In the Terminator movie franchise, the government develops a software system called Skynet. The purpose of Skynet is to prevent human error in starting a nuclear holocaust. Instead, Skynet becomes self-aware and when programmers try to shut it down it perceives the human race a threat and tries to exterminate us and then it creates a bad-ass cyborg that looks like Arnold Schwarzenegger to help do that.
Registered Community Organization (RCO’s) are like Skynet less cyborgs and actual intelligence (artificial or otherwise). Like Skynet, the government (Philly City Council) created RCO’s for altruistic purposes. However, rather than preventing nuclear war, RCO’s were created to prevent real estate developers from developing projects inconsistent with the character of the surrounding neighborhood (which, ironically, many RCO’s often treat like a nuclear apocalypse). Just like Skynet, the originally well intended RCO’s have taken on a life of their own and often terminate many job creating construction projects.
The out of control nature of RCO’s was recently on full display at a community meeting in Point Breeze where members of the RCO hurled anti-Semitic remarks towards developers proposing a project in the neighborhood. In response, Councilman Kenyatta Johnson, whose district covers Point Breeze, contacted the Human Relations Commission (which is a public body that handles complaints related to discrimination in housing and employment but who the Councilman — perhaps not surprisingly — thinks are the thought and speech police). He also said he would be introducing a bill establishing an RCO “code of conduct.”
Councilman Johnson’s decision to reign in RCO’s is ironic because he has been a chief antagonistic in stoking the anti-gentrification flames through the RCO’s. Only now, those same RCO’s have gotten out of control and threaten to kill their creators. In fact, he recently joined with the very RCO he is now chastising, Concerned Citizens of Point Breeze, in appealing a project located in Point Breeze. Essentially, he wants to kill the monster he has created.
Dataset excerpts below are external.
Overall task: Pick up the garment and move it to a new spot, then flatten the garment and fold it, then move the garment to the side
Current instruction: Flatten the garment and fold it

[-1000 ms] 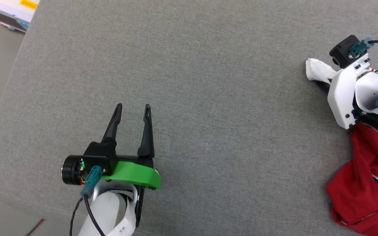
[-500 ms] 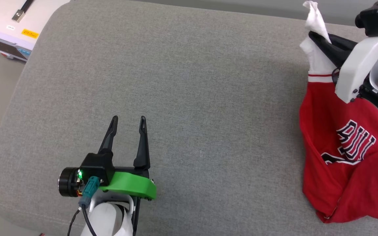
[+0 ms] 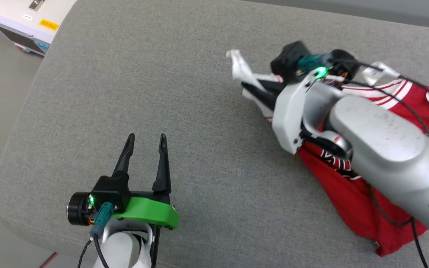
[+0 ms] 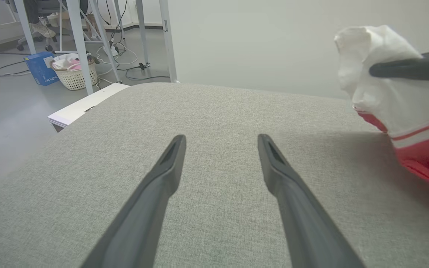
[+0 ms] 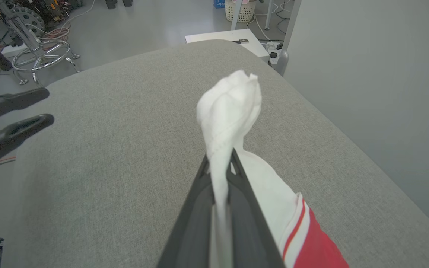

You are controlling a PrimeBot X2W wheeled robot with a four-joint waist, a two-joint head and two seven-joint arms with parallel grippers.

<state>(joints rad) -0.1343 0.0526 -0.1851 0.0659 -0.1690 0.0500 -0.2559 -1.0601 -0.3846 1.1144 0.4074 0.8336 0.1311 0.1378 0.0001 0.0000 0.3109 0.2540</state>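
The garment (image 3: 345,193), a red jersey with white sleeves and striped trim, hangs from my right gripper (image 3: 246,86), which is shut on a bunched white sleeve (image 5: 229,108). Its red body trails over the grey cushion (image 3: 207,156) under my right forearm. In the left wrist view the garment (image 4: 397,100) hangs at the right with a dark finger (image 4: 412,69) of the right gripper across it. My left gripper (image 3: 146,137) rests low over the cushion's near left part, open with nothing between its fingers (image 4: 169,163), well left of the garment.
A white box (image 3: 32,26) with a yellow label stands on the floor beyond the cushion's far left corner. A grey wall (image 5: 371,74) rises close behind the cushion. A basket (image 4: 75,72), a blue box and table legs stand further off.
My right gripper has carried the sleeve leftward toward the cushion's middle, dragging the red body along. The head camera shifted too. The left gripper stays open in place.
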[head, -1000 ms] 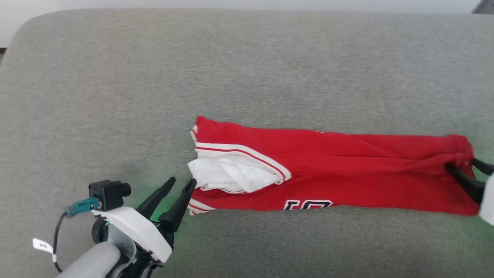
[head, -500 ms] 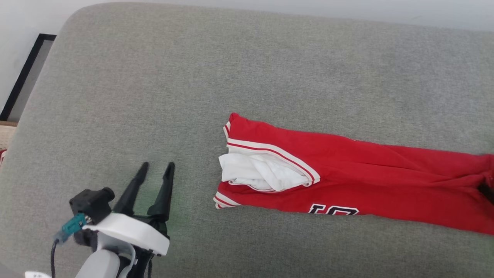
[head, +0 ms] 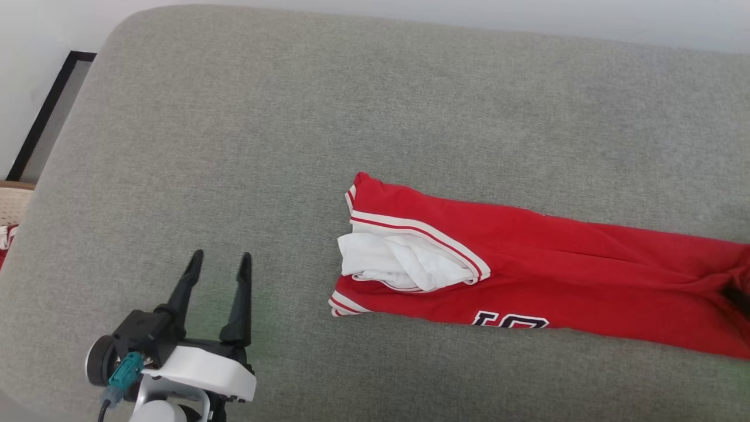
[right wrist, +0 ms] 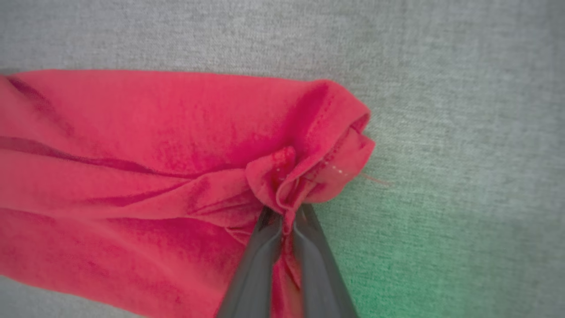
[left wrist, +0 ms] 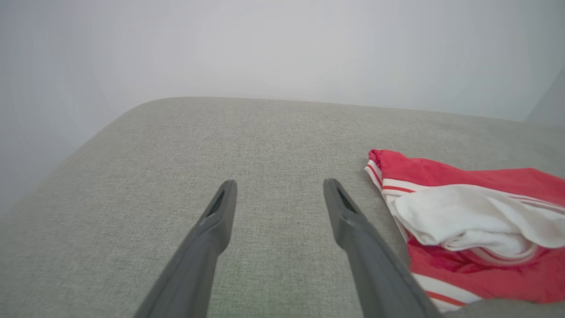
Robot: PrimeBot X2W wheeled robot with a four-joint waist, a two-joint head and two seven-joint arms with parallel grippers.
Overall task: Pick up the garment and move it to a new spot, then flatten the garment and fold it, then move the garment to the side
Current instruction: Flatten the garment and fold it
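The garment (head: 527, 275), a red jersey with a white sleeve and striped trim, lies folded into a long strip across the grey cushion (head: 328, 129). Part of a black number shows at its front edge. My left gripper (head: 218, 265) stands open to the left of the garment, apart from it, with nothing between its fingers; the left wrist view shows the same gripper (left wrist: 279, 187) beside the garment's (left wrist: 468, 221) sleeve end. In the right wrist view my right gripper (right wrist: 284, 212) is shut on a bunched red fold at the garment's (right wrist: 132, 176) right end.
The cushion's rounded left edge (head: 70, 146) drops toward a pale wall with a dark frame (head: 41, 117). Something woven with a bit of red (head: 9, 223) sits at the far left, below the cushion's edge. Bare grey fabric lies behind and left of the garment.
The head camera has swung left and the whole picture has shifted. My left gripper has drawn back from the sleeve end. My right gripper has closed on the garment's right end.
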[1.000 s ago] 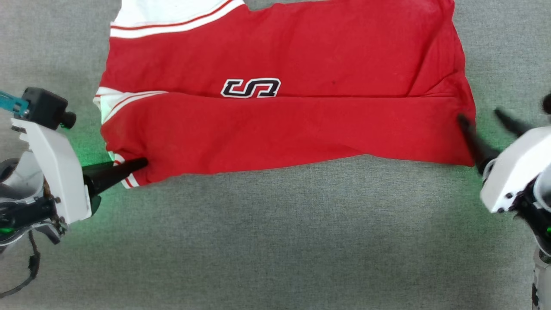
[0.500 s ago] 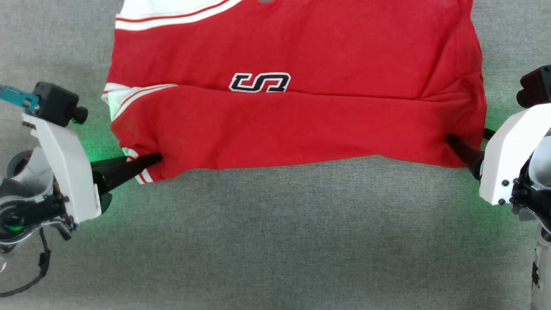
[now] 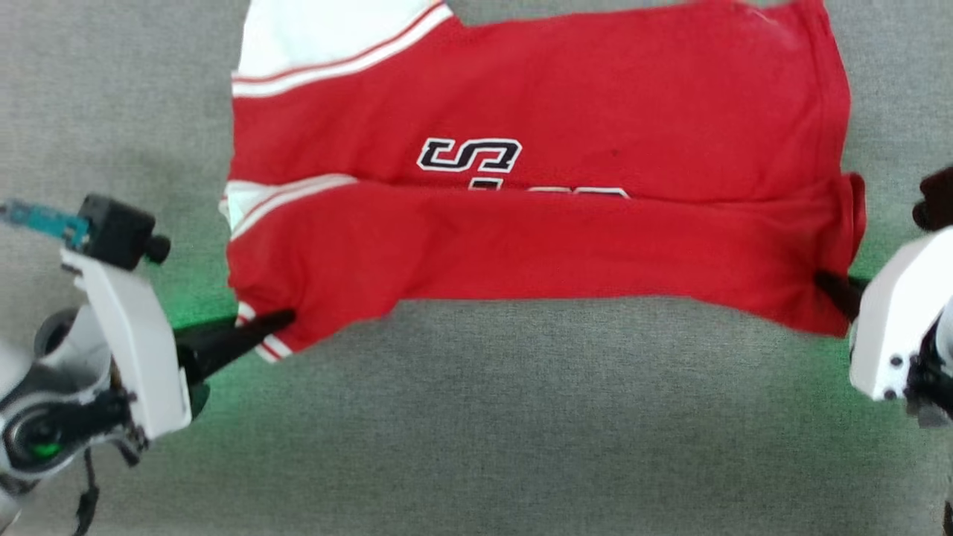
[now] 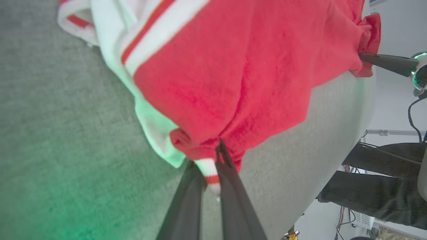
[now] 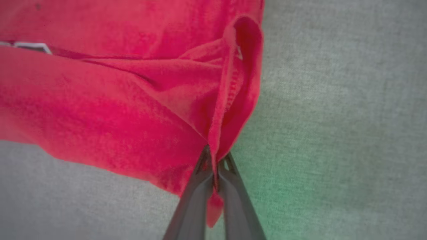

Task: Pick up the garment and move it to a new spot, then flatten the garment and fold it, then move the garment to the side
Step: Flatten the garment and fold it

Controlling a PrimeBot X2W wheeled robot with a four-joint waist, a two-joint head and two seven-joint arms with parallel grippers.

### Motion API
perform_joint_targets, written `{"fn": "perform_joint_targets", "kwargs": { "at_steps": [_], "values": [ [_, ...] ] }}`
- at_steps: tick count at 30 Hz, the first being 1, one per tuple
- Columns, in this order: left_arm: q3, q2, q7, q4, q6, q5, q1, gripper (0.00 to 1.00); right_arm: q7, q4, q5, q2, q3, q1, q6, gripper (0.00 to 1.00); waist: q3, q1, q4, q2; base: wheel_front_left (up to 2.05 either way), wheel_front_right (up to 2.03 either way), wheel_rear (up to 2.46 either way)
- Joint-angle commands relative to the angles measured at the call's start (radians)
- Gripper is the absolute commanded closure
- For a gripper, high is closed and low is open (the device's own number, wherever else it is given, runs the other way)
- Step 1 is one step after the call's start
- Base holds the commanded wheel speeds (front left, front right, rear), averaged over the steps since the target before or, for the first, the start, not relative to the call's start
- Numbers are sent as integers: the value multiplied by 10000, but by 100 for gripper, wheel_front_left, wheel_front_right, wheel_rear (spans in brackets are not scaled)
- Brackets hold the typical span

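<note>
The garment [image 3: 536, 149] is a red T-shirt with white sleeves and a dark print, spread sideways on the grey cloth table, its near long edge folded over the body. My left gripper [image 3: 287, 320] is shut on the near left corner by the striped sleeve trim, with the garment [image 4: 233, 76] bunching at my fingertips [image 4: 220, 150]. My right gripper [image 3: 823, 281] is shut on the near right hem corner, where a fold of the garment [image 5: 116, 106] is pinched between both fingers [image 5: 200, 190]. The near edge hangs lifted between the two grips.
Grey fabric table surface [image 3: 476, 432] lies all around the shirt, wide in front of it. In the left wrist view the table edge [image 4: 350, 133] shows, with a dark bench or frame [image 4: 377, 186] and cables beyond it.
My right gripper has gone from open beside the hem corner to shut on it. Both grippers have drawn the near edge toward me and lifted it, exposing more print. The head camera shifted.
</note>
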Motion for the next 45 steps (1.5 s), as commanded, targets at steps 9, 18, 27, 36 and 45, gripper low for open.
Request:
{"fn": "perform_joint_targets", "kwargs": {
  "at_steps": [9,18,27,36,45],
  "values": [
    [-61,1316,-1108,-1541,25,233,1478,100,585,-1298,532,-433,-81,1569,-1,100,-254,0,72,-1,0,0,0],
    [-83,1535,-2234,-1999,25,642,2084,0,94,-1943,813,-331,-450,2117,-1,19,-389,0,146,-1,0,0,0],
    [407,1025,-4559,-1405,23,203,2691,0,-1840,-1753,714,-369,-592,2196,1,0,-937,0,270,-1,0,0,0],
    [1587,52,-6319,866,23,887,3226,0,-7051,-386,115,-342,-204,1876,1,0,-1311,0,526,-1,0,0,0],
    [4156,-1547,-6338,3109,66,4297,2104,0,-11586,1038,-1222,324,408,1338,1,0,-967,0,-42,-1,0,0,0]
  ]
}}
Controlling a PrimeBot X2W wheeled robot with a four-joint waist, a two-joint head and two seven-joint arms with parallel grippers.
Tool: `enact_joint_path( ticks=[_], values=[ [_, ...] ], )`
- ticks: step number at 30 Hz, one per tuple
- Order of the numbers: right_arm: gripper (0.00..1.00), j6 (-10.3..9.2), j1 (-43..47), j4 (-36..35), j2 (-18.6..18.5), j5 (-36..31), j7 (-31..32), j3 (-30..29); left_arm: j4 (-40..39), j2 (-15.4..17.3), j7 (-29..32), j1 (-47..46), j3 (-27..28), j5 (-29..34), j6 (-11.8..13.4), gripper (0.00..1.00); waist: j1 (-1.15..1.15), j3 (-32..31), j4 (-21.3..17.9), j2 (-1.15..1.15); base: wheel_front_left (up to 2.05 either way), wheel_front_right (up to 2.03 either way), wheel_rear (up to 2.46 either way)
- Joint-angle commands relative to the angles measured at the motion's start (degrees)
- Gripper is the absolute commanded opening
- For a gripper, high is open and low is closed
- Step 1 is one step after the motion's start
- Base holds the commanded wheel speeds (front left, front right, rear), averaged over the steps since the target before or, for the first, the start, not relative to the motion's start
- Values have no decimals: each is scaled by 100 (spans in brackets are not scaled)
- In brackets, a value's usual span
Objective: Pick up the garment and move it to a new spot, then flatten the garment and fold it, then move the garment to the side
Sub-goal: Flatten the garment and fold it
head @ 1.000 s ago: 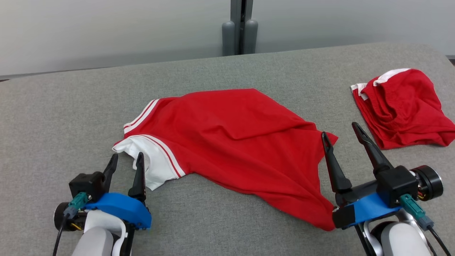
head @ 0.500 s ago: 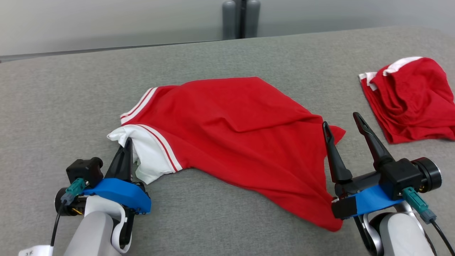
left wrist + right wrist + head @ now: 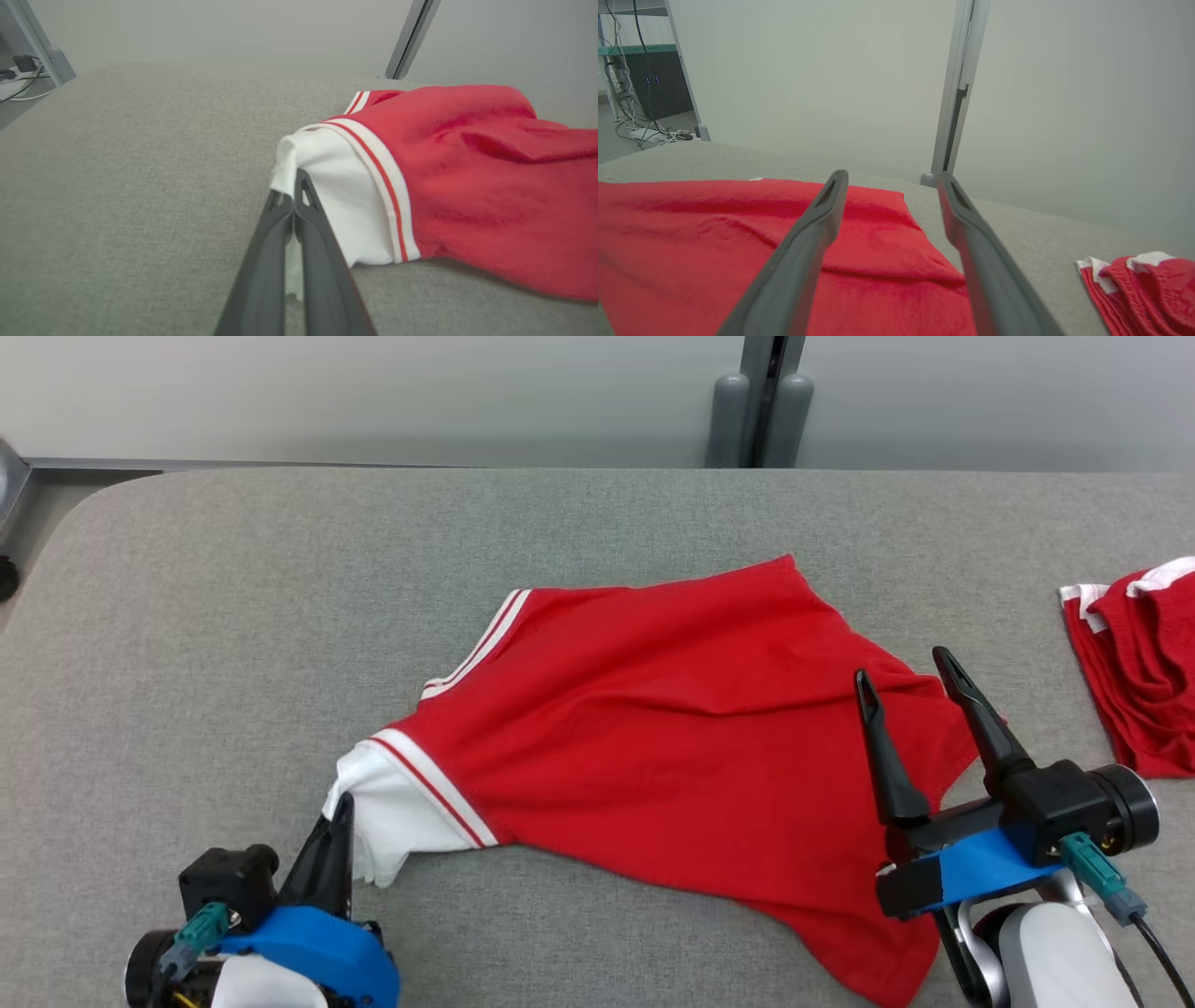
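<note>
The left gripper (image 3: 342,805) has its 2 fingers pressed together on the garment (image 3: 672,728), pinching the outer edge of its white sleeve (image 3: 392,807). In the left wrist view the white cloth (image 3: 336,196) bunches over the tips of that gripper (image 3: 294,184) and a sliver of it shows in the slit between the fingers. From this grip the red body of the garment (image 3: 490,186) spreads away ahead and to the gripper's right, lying rumpled on the grey padded table (image 3: 233,616), with 2 white-striped red bands just beyond the sleeve.

The right gripper (image 3: 904,670) stands wide open and holds nothing. Its 2 fingers point up over the garment's far right part; whether they touch the cloth cannot be told. In the right wrist view the red fabric (image 3: 691,242) lies under and to the left of that gripper (image 3: 892,179). A second red garment (image 3: 1139,681), crumpled with white trim, lies on the table to this gripper's right, apart from it (image 3: 1148,284).
</note>
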Motion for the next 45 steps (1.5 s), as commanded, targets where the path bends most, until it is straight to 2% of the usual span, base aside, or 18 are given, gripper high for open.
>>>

Irony aside, real estate developers should cheer Councilman Johnson’s bill, however probably not for the reasons he thinks. Apparently, the Councilman has now gone on record that RCO’s “have an official relationship with the City of Philadelphia, so we must ensure that they operate with a level of decency and order.” This is good to know because as state actors or agents of the government both the United States and Pennsylvania Constitutions would apply to them and so do fun things like procedural and substantive due process rights (to name a few). (I note that if the Councilman reported a group for making anti-Semitic remarks to a Commonwealth agency, I doubt he spends much time thinking about the Constitution). When those two minor documents apply, RCO’s can then be sued and held liable for violating the rights contained in those documents.
Alas, the Councilman’s bill might not get too far. The problem – ironically – the pesky Constitution. The same document that provides for procedural due process rights also prevents the government from regulating the speech related conduct of organizations like RCO’s. Unless of course Councilman Johnson’s bill wants to clarify that RCO’s are indeed official government organizations. In that case, regulate away.